**Your task**: Write out exactly, and only, the lines below from the line with "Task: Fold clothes" through the line with "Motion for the"; pictures do not belong in the copy.
◇ ◇ ◇ ◇ ◇ ◇ ◇
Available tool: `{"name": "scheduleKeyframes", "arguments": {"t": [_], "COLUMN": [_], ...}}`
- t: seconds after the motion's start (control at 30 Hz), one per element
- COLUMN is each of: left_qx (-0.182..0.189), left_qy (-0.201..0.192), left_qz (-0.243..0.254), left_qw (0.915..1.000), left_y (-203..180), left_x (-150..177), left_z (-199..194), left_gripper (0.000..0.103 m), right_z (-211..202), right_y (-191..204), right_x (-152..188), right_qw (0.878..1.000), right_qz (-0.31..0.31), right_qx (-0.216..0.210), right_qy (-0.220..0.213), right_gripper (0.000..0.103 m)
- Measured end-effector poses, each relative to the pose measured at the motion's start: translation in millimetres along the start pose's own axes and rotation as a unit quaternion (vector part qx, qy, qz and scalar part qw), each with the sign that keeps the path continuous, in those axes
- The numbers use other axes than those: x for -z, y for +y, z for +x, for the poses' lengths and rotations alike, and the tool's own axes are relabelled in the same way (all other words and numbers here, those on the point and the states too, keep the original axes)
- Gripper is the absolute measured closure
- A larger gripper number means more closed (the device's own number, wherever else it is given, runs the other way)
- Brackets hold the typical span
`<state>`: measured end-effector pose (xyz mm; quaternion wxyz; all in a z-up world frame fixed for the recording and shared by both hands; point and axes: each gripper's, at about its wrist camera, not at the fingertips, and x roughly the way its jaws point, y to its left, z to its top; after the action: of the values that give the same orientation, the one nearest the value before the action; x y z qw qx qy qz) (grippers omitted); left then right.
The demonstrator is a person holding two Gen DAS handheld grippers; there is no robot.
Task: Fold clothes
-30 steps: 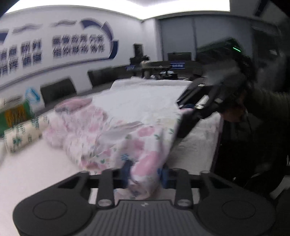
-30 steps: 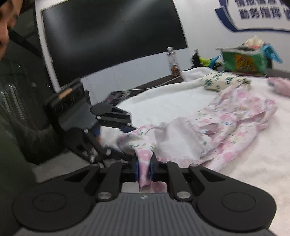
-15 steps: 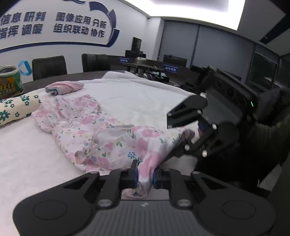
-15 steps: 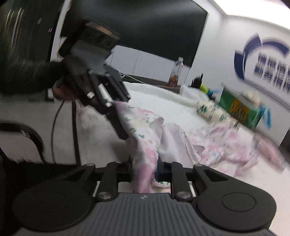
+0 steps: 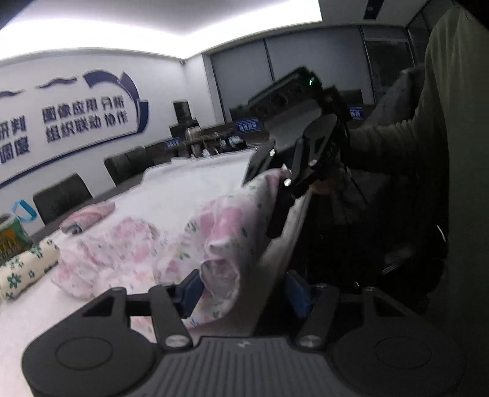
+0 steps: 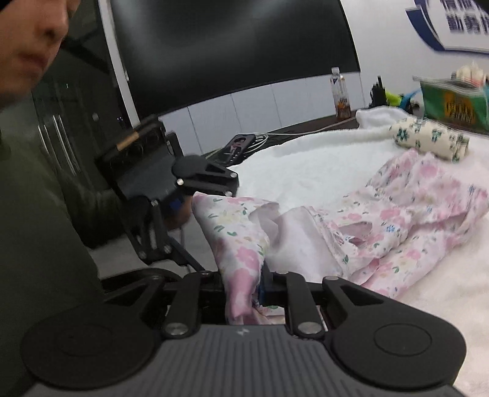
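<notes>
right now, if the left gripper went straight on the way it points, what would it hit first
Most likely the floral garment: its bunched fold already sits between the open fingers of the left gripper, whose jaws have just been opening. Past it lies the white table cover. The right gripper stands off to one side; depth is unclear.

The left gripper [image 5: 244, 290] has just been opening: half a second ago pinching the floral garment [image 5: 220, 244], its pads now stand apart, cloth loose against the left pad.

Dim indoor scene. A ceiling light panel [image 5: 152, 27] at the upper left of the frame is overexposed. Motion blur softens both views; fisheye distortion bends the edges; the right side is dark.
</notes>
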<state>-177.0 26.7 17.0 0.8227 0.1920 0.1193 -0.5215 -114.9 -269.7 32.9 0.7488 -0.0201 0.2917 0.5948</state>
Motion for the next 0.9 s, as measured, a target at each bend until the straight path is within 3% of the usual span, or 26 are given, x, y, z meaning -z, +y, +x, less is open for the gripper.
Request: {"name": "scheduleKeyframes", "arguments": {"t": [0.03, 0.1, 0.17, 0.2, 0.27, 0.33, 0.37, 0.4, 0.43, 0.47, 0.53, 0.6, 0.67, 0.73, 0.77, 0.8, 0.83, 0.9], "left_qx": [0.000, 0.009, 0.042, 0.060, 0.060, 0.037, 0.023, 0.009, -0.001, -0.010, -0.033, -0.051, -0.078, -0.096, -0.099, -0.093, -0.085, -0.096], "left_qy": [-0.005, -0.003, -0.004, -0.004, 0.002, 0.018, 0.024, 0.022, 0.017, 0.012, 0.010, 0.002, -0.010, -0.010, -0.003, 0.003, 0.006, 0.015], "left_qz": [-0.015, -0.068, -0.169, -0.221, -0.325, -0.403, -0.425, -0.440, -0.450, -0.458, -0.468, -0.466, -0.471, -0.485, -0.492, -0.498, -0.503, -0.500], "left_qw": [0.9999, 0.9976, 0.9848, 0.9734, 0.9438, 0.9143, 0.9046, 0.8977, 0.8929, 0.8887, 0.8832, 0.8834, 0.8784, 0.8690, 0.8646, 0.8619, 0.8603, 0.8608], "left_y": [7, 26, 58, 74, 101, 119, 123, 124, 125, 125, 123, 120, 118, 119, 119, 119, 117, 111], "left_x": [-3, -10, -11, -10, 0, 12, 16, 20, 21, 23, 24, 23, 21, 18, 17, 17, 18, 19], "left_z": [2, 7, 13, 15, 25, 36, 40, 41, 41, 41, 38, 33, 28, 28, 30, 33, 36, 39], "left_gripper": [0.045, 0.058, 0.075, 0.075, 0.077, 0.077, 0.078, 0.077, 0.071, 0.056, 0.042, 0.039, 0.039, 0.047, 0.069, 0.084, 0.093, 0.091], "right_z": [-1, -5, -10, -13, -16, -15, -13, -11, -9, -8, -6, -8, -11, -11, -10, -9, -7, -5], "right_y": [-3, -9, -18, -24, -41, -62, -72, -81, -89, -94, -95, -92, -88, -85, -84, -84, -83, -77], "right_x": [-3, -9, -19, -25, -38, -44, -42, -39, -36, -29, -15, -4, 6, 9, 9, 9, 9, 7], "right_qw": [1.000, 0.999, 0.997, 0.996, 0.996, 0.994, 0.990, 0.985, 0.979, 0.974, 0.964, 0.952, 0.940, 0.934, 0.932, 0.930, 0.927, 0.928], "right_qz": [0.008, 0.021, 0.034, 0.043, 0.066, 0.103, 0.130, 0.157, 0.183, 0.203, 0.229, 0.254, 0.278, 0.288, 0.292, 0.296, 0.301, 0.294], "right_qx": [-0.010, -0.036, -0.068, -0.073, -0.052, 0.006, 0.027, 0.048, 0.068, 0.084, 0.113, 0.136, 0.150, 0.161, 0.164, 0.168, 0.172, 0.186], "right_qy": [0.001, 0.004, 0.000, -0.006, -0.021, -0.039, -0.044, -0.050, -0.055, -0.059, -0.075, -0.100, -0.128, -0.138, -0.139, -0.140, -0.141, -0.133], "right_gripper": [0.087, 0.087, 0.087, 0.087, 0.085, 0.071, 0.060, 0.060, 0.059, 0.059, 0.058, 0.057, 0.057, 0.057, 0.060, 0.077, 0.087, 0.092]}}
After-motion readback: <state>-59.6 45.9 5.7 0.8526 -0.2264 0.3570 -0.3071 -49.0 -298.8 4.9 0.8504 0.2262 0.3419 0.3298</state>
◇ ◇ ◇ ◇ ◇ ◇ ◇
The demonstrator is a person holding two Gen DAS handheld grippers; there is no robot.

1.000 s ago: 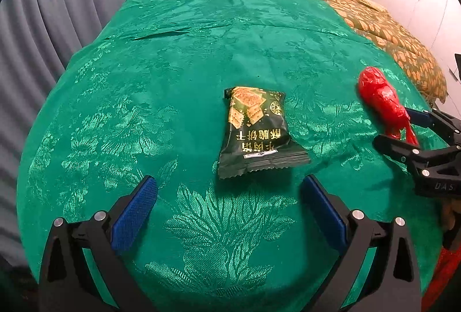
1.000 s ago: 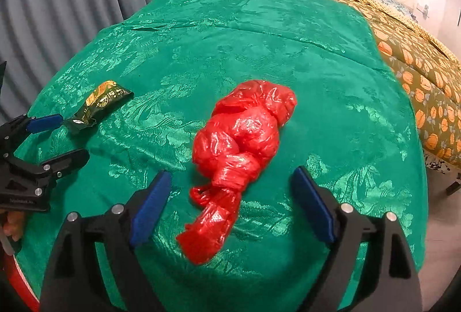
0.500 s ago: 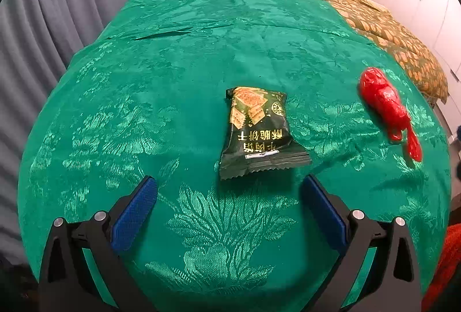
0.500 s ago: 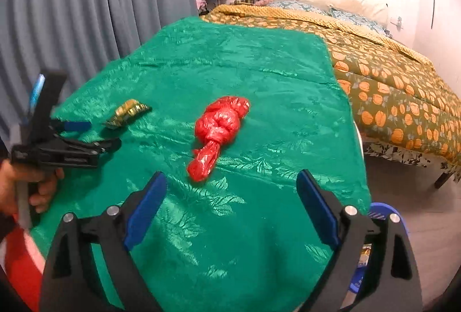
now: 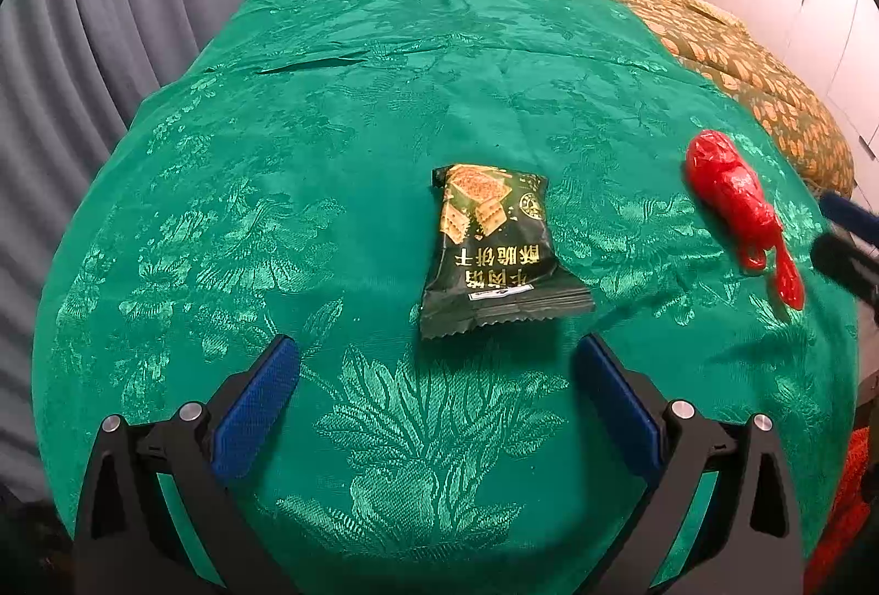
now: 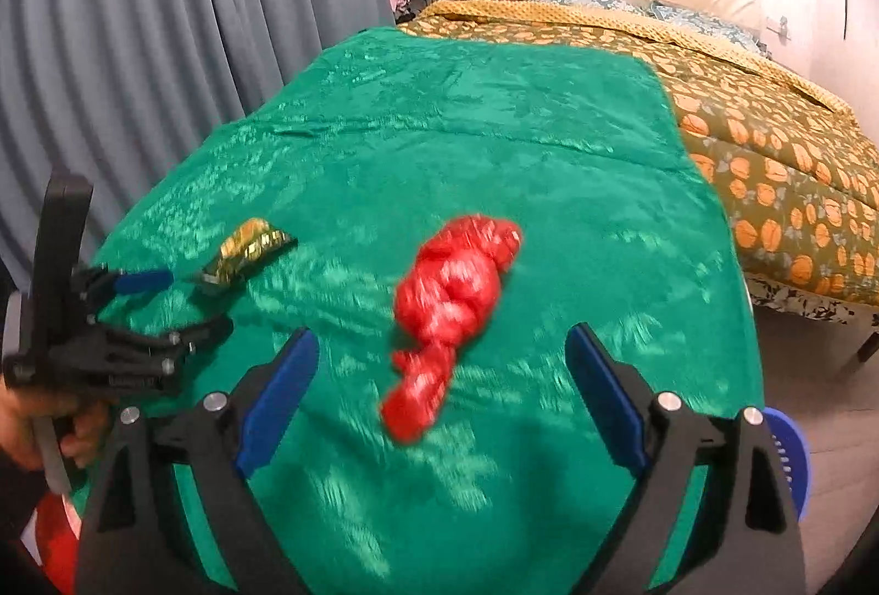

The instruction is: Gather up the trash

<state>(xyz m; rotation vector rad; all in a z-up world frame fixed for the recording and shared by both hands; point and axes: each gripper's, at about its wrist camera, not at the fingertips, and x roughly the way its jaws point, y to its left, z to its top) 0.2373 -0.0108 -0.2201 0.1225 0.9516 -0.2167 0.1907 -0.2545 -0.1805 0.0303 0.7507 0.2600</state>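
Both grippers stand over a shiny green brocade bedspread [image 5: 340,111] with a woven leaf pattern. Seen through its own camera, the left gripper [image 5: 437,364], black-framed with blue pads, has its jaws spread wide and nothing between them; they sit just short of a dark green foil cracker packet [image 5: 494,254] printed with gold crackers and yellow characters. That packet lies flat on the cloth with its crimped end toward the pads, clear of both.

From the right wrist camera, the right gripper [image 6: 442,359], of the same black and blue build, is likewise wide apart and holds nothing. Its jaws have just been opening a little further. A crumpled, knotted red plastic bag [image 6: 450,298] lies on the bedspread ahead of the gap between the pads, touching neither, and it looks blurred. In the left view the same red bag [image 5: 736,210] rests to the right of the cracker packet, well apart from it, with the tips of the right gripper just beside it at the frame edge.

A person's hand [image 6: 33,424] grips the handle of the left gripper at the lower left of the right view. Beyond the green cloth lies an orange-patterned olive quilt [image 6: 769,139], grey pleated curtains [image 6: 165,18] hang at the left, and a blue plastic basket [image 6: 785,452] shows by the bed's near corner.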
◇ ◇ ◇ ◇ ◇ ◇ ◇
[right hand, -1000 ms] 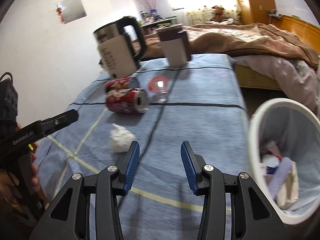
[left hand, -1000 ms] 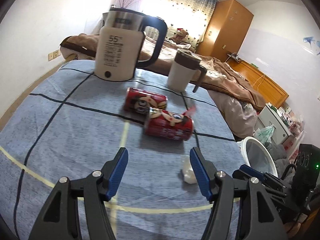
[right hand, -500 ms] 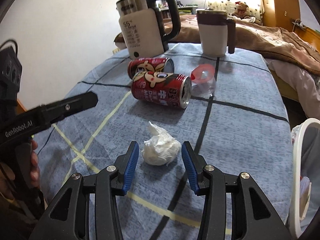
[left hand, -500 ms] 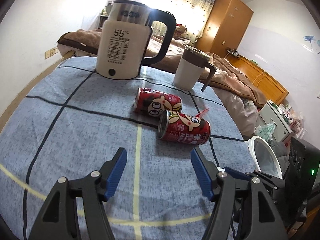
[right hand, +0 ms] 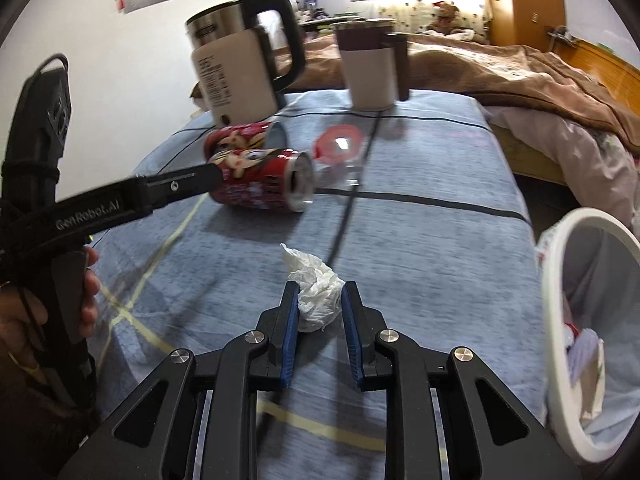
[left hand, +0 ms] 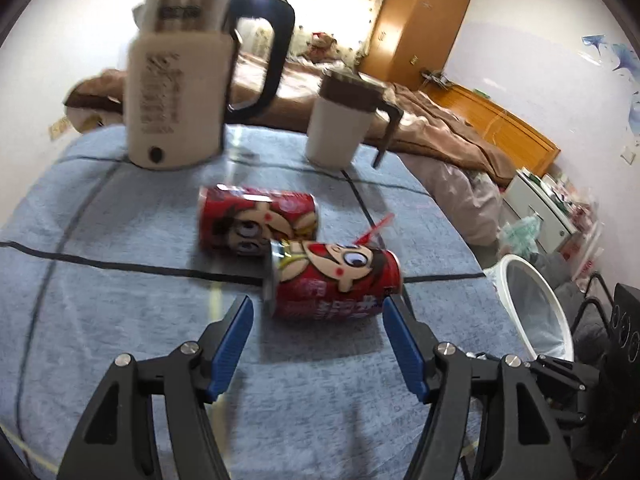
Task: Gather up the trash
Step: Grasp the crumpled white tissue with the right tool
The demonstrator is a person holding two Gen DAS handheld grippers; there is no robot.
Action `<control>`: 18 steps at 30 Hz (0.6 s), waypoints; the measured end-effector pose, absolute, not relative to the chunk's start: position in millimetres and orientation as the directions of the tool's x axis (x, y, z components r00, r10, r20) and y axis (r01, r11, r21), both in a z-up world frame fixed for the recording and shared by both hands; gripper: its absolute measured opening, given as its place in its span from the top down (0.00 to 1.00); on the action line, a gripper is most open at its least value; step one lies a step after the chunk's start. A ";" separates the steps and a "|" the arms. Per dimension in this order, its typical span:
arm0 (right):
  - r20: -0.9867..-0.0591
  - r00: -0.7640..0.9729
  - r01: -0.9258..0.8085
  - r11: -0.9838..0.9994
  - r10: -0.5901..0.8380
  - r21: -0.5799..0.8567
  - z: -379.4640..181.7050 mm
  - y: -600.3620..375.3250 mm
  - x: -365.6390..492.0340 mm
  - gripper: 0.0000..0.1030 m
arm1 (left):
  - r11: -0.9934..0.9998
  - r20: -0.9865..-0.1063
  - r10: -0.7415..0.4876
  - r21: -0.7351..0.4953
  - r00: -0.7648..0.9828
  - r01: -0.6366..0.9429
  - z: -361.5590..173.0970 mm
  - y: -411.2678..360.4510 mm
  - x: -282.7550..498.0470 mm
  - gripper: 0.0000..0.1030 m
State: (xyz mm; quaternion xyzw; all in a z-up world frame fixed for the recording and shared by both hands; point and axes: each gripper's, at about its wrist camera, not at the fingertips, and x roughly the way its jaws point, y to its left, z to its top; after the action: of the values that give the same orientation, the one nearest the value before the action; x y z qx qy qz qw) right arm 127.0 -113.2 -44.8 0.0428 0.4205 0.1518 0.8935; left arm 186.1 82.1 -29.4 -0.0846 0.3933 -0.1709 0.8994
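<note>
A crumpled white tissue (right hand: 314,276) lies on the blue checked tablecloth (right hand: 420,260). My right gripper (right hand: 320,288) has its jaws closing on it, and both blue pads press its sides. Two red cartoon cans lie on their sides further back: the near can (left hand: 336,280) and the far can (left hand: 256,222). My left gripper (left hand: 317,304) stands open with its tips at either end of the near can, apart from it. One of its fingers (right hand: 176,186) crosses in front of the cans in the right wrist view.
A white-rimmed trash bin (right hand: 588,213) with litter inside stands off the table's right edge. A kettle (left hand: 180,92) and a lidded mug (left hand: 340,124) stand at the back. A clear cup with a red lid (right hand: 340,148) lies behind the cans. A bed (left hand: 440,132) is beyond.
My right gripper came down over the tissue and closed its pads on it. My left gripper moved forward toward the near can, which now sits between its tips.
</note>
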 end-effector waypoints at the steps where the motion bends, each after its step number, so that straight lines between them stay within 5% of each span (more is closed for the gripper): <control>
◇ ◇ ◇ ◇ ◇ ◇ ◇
**Problem solution**:
Task: Fold clothes
-30 steps: 
-30 steps: 
-15 steps: 
-15 steps: 
+0 steps: 
+0 steps: 
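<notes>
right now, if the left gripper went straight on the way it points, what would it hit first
Most likely the floral garment: its bunched fold already sits between the open fingers of the left gripper, whose jaws have just been opening. Past it lies the white table cover. The right gripper stands off to one side; depth is unclear.

The left gripper [image 5: 244, 290] has just been opening: half a second ago pinching the floral garment [image 5: 220, 244], its pads now stand apart, cloth loose against the left pad.

Dim indoor scene. A ceiling light panel [image 5: 152, 27] at the upper left of the frame is overexposed. Motion blur softens both views; fisheye distortion bends the edges; the right side is dark.
</notes>
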<state>-177.0 26.7 17.0 0.8227 0.1920 0.1193 -0.5215 -114.9 -269.7 32.9 0.7488 -0.0201 0.2917 0.5948</state>
Motion for the next 0.9 s, as measured, a target at each bend until the straight path is within 3% of the usual span, or 26 are given, x, y, z meaning -z, +y, +x, less is open for the gripper.

Nothing further remains for this exercise.